**TO DO:** Output only the stretch of the listing that starts at the line containing "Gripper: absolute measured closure" and ends at the line containing "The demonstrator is", reproduced exactly with both ends.
***** DATA SHOWN *****
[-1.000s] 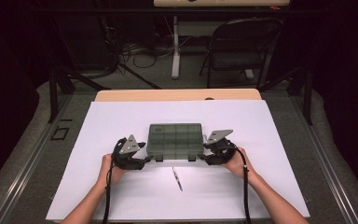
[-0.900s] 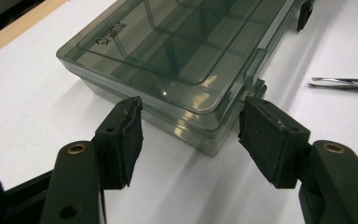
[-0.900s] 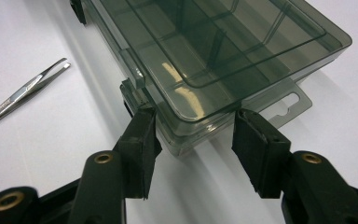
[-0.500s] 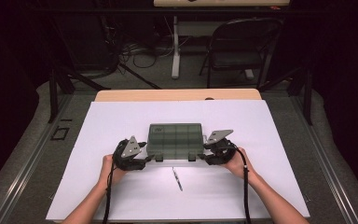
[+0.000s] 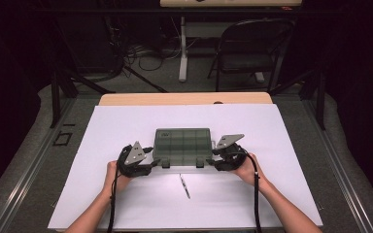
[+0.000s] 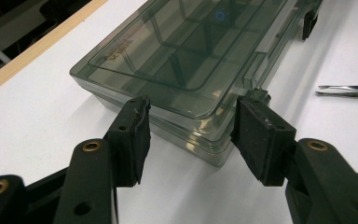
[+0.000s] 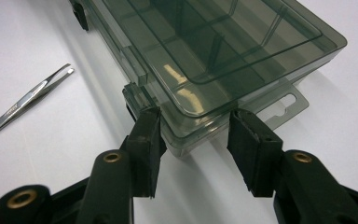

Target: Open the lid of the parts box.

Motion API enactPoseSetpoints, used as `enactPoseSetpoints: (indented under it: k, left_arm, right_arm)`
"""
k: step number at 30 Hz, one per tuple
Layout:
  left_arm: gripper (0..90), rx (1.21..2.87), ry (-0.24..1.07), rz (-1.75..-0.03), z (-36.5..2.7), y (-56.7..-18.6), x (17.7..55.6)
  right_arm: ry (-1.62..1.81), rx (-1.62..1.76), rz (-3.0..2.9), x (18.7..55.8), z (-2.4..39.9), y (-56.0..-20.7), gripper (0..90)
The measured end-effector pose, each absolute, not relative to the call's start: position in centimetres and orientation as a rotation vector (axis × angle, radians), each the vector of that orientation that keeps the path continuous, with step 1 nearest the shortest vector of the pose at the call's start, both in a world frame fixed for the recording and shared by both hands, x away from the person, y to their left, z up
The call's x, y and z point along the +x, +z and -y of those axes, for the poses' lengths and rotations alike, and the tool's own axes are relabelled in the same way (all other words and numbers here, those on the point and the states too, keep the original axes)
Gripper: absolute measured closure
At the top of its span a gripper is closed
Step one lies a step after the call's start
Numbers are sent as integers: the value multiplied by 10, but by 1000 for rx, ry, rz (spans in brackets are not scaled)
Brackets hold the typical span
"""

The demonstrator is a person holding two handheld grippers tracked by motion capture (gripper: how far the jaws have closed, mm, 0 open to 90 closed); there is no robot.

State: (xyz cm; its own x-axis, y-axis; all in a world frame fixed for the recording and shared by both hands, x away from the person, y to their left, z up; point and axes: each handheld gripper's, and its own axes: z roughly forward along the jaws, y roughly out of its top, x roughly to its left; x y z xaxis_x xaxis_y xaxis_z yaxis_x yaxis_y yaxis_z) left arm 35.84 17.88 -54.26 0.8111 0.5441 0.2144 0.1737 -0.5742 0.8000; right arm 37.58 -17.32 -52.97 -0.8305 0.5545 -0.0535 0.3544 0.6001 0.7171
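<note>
A smoky see-through compartment box point(image 5: 182, 144) lies shut on the white sheet, two dark latches on its near edge. My left gripper point(image 5: 156, 162) is at its near left corner and my right gripper point(image 5: 212, 161) at its near right corner. In the left gripper view the box point(image 6: 177, 60) has its corner between the left gripper's point(image 6: 196, 130) pads, which have just been closing. White sheet shows between pads and walls. In the right gripper view the right gripper point(image 7: 193, 135) straddles the box's point(image 7: 223, 42) other corner the same way, also just closing.
Steel tweezers point(image 5: 185, 186) lie on the white sheet point(image 5: 281, 145) just nearer than the box, between the two hands. The table's wooden far edge point(image 5: 184, 98) shows beyond the sheet. A folding chair point(image 5: 252, 48) and floor cables stand behind the table.
</note>
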Motion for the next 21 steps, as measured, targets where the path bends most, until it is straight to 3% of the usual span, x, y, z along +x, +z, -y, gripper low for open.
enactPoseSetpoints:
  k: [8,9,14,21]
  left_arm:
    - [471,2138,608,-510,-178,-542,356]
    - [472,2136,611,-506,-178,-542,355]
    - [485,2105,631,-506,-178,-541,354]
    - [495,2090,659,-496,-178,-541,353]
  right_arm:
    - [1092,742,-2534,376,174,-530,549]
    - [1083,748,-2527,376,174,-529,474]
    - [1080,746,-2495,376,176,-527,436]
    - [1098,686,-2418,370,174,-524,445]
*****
**OUTPUT:**
Gripper: absolute measured closure
At the top of its span a gripper is closed
Step one lies a step after the call's start
Numbers are sent as integers: the value multiplied by 10, but by 1000 for rx, ry, rz (spans in brackets are not scaled)
Brackets hold the typical span
"""

The demonstrator is a person holding two handheld grippers tracked by motion capture (gripper: how far the jaws have closed, mm, 0 open to 90 closed); there is no robot.

The answer requires nothing further.